- Your task
Every line below needs to be printed again exactly, without any of its pictures.

- Dataset extract
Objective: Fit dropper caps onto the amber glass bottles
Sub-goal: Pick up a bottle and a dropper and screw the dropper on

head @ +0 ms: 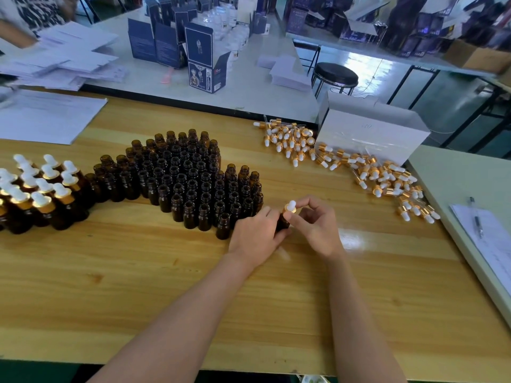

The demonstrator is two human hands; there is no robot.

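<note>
Grips amber bottle [282, 223] near centre in left hand [255, 234], pinches dropper cap [291, 207] on its neck with right hand [318, 226]; may cross-thread if tilted, or knock the open bottles [193, 183] just left.

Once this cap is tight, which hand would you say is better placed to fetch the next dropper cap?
Probably the right hand, now pinching the cap: the loose dropper caps lie on its side, beyond it, while the left hand grips the bottle beside the open bottles.
</note>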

- Reply to the exercise
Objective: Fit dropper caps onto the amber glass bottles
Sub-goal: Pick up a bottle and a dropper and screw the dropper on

head @ +0 ms: 

The demonstrator is two human hands; there is no robot.

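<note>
Grips amber bottle [282, 223] near centre in left hand [255, 234], pinches dropper cap [291, 207] on its neck with right hand [318, 226]; may cross-thread if tilted, or knock the open bottles [193, 183] just left.

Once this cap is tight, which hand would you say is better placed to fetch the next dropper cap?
Probably the right hand, now pinching the cap: the loose dropper caps lie on its side, beyond it, while the left hand grips the bottle beside the open bottles.
</note>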

The exercise has been fully completed.